The LNG industry has largely created its own supply by pioneering the development of coal-seam gas resources. If we look at the east coast market now, coal seam gas accounts for 40 percent of production and 90 percent of reserves. We are seeing a fundamental shift away from well-established conventional gas fields into unconventional gas. While some groups are using this shift to attack the environmental credentials of the industry, it is becoming more and more difficult to ignore the fact that unconventional gas reserves will have to be developed on a large scale to sustain our local market.

Energy users, and their representative industry bodies, agree with us:  restricting gas developments doesn’t make economic sense. Users, like everyone in the gas industry, support an effective regulatory regime that protects the environment. But they also recognize that gas is an essential feedstock for manufacturers as well as energy for businesses and homes.

Next year, LNG 18, the world’s largest conference and exhibition on LNG will be held in Perth—featuring some of the most prominent voices in the industry. In your opinion, why is Australia best suited to host a conference of this caliber and truly embody the prestige of this event?

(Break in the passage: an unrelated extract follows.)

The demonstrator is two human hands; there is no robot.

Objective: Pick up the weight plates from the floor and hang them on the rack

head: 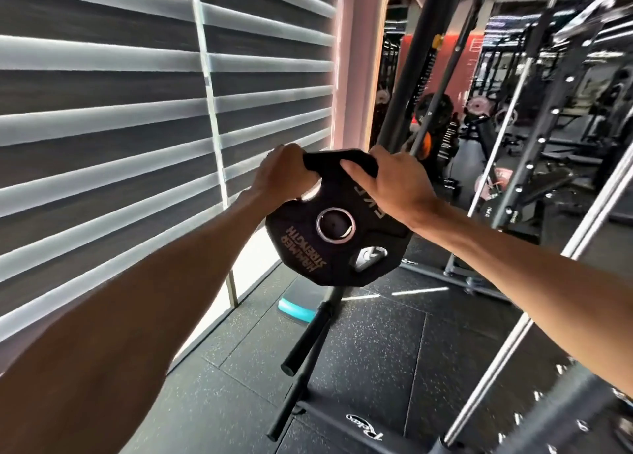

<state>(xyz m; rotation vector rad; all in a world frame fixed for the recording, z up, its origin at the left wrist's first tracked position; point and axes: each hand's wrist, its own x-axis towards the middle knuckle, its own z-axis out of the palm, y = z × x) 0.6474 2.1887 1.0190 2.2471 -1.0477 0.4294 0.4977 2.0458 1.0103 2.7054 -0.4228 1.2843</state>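
While L hand (pixel 285 176) & R hand (pixel 394 188) grip plate (pixel 329 248) top, fingertips hidden behind.

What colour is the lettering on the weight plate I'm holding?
The HAMMER STRENGTH lettering is tan-gold on the black weight plate; head view shows it best.

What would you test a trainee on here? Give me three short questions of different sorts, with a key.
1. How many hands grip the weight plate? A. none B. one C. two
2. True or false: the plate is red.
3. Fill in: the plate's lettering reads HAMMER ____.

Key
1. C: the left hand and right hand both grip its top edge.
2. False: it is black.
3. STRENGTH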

At the risk of sounding too patriotic, where else would you go? Australia has an industry at the forefront of international development, integrated into arguably the most important regional market for LNG in the world. We have an innovative industry, leading in groundbreaking technical solutions. Australia has the leading companies in the world working on some of the most ambitious projects in the world.

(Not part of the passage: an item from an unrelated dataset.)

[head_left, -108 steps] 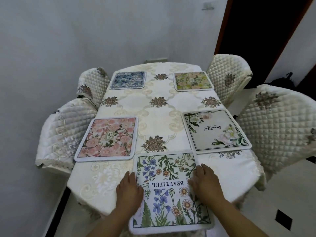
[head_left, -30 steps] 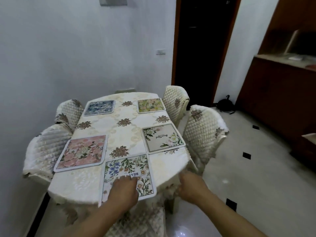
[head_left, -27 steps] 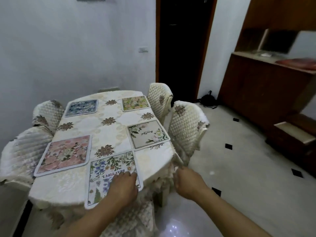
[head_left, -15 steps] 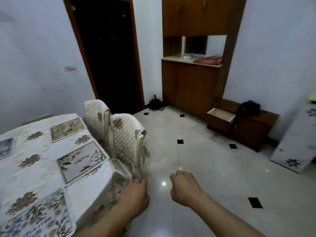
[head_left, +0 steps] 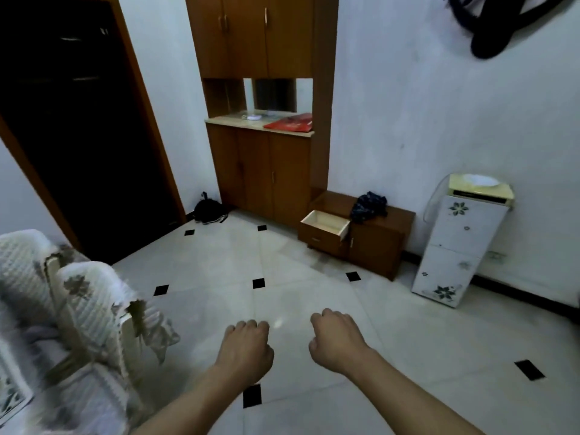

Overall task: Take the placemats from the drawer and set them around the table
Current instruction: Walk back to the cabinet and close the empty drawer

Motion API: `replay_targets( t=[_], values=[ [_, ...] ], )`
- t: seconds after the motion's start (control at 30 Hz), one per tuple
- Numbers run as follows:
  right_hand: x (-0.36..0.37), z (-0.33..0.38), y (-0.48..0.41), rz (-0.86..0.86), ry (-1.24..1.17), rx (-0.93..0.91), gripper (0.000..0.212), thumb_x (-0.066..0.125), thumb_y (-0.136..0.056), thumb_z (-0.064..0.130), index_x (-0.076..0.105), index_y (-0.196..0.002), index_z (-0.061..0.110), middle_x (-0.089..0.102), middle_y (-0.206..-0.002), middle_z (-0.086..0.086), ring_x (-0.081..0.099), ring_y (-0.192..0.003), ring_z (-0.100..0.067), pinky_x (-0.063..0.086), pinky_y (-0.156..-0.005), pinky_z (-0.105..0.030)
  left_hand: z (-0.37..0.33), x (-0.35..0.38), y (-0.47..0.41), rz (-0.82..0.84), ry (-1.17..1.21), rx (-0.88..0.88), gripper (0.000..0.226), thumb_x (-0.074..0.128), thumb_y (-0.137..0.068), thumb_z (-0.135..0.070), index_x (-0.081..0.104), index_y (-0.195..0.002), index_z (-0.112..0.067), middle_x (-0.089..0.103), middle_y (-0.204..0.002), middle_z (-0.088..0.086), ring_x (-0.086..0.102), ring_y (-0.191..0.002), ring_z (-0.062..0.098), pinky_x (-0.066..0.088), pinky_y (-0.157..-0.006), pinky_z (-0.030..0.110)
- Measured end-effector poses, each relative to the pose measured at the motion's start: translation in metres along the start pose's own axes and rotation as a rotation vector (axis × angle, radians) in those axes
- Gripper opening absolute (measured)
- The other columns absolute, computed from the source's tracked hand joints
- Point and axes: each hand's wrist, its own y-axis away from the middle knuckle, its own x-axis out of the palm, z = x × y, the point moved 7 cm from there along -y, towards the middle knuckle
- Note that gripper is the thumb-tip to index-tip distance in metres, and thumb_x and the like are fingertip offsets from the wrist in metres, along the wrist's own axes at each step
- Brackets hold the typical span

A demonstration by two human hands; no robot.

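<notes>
White tiled floor [head_left: 314, 277] with small black insets fills the view: the person has turned away from the surface [head_left: 47, 387], where a second ago the left hand pressed the nearest mat. Now the left hand [head_left: 244, 346] and right hand [head_left: 335, 340] are held out in front, fingers loosely curled and holding nothing. Only a blurred corner of one floral placemat [head_left: 9, 394] shows, lying at the surface's near edge beside the quilted chairs [head_left: 91, 296]. Across the room the drawer [head_left: 326, 226] of a low wooden cabinet [head_left: 379, 243] stands pulled out and looks empty. The setting seems finished; shutting that drawer probably remains.
</notes>
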Motion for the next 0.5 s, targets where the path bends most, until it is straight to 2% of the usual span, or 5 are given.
replay_targets(
  t=[0.13, 0.27, 0.43, 0.5],
  values=[
    [0.000, -0.036, -0.042, -0.010, -0.017, 0.043, 0.017, 0.050, -0.084, 0.027, 0.055, -0.094, 0.014, 0.060, -0.103, -0.010, 0.056, -0.093, -0.030, 0.036, -0.077, -0.035, -0.010, 0.002, -0.064, 0.011, 0.015, 0.059, 0.007, 0.042, -0.081, -0.024, 0.044, -0.086, -0.020, 0.062, -0.098, 0.007, 0.056, -0.092, 0.029, 0.037, -0.077, 0.038],
    [0.004, -0.069, -0.104, 0.011, -0.017, 0.091, 0.010, 0.048, -0.081, 0.026, 0.042, -0.084, 0.018, 0.059, -0.100, -0.009, 0.055, -0.090, -0.030, 0.031, -0.073, -0.035, -0.006, 0.013, -0.146, 0.012, 0.016, 0.110, 0.006, 0.042, -0.082, -0.025, 0.040, -0.082, -0.020, 0.063, -0.097, 0.007, 0.056, -0.091, 0.029, 0.032, -0.073, 0.037],
    [0.011, -0.109, -0.205, 0.000, -0.007, 0.184, 0.005, 0.046, -0.079, 0.021, 0.043, -0.079, 0.018, 0.052, -0.087, -0.006, 0.045, -0.075, -0.026, 0.031, -0.069, -0.035, 0.022, 0.019, -0.261, 0.000, 0.079, 0.171, 0.008, 0.043, -0.083, -0.026, 0.039, -0.080, -0.019, 0.061, -0.093, 0.007, 0.053, -0.086, 0.027, 0.029, -0.070, 0.035],
    [0.013, -0.123, -0.246, 0.018, -0.011, 0.229, 0.005, 0.046, -0.080, 0.022, 0.043, -0.079, 0.018, 0.055, -0.090, -0.007, 0.051, -0.081, -0.028, 0.032, -0.069, -0.035, 0.036, 0.018, -0.308, -0.006, 0.125, 0.208, 0.009, 0.043, -0.083, -0.026, 0.039, -0.078, -0.019, 0.056, -0.086, 0.005, 0.045, -0.078, 0.023, 0.028, -0.067, 0.034]
  ],
)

The successes we are enjoying today reflect longstanding relationships with our friends in the region. Our partners are integral to our success and, in many cases, are committed investors in our major projects.  Australia is very much part of the Asia Pacific century.  Holding LNG-18 in Australia recognizes the significance of the region to the global industry.

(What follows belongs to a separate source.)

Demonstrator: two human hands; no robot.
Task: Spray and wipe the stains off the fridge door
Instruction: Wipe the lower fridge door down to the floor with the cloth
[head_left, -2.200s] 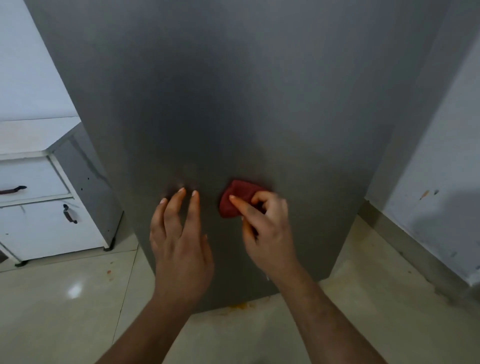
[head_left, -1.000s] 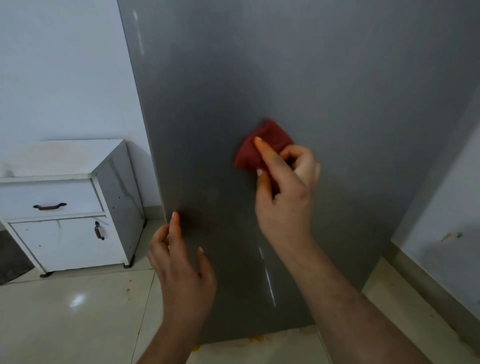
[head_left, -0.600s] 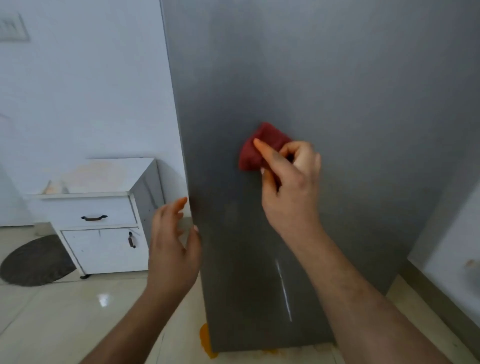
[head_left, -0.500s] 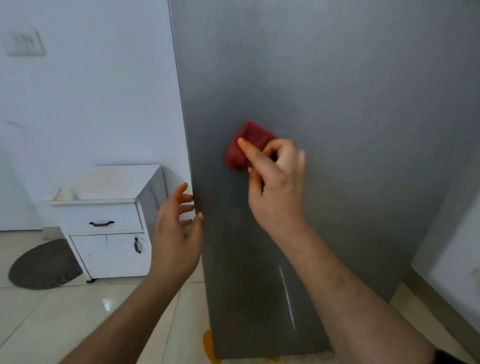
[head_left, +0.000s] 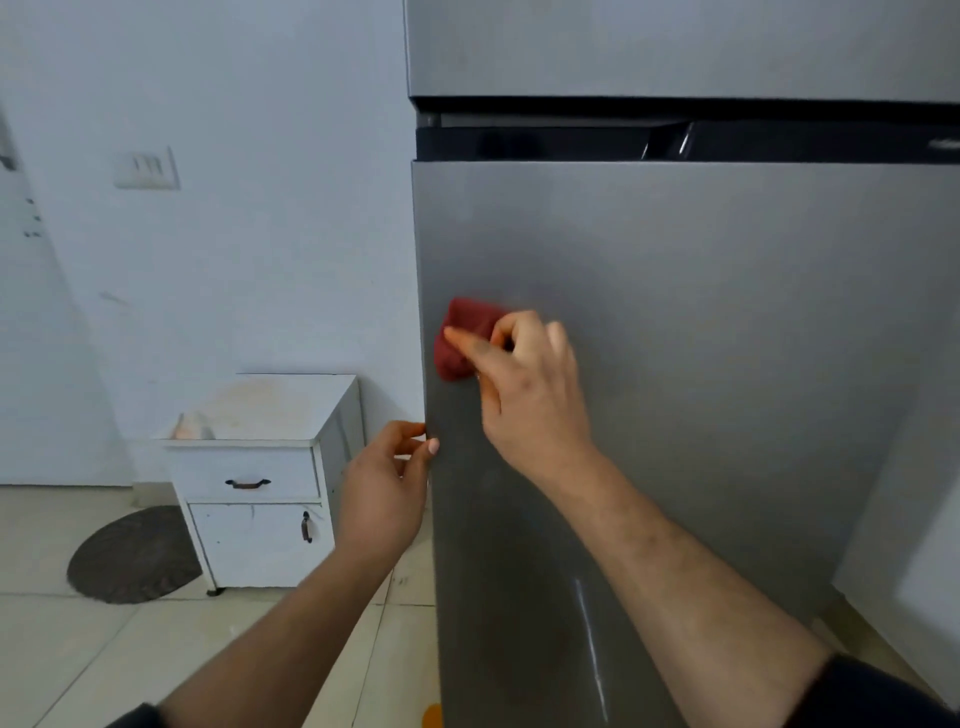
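One red cloth is pinched in the right hand against the fridge door near its left edge, the left hand touches that edge with loose fingers, and a wider stroke could slide the cloth off.

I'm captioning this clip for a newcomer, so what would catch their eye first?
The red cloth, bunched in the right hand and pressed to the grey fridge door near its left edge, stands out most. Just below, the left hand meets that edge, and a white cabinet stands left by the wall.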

Moving forward, in which areas of the market do you see the most opportunities to improve the nature of collaboration between industry and government?

There is a renewed effort between the industry and governments to maximize the opportunities for our industry and our country. Much of this effort is focused on lifting productivity and using innovation to reduce costs. The new Oil, Gas and Energy Resources Growth Centre is just the latest initiative to focus on linking business, governments and leading researchers. APPEA members are heavily involved in these initiatives and industry-based collaboration.

We’re in a political climate where there are natural concerns around environmental issues, too often exploited by activist campaigns with little regard for the facts. Industry cannot address these issues alone. Governments must be part of the solution, supporting high quality independent science and creating credible regulators and other public institutions which address community concerns.

What are the fundamental objectives that you would like to have achieved in the next three to five years?

Two objectives stand out.

An industry which makes an even greater contribution to Australia’s prosperity, creating opportunities for all Australians.

An industry which is more widely acknowledged for its economic contribution and respected for its stewardship of the Australian environment.

The first objective means lifting our competitiveness across the board – tax, regulation, industrial relations, innovation.

The second objective may be more elusive but it is not less important. It involves telling a complicated but positive story to people who are being bombarded with misinformation. In particular, I trust that we will see a more mature debate develop about climate change which recognizes the important contribution gas is making in the transition to a low emissions future.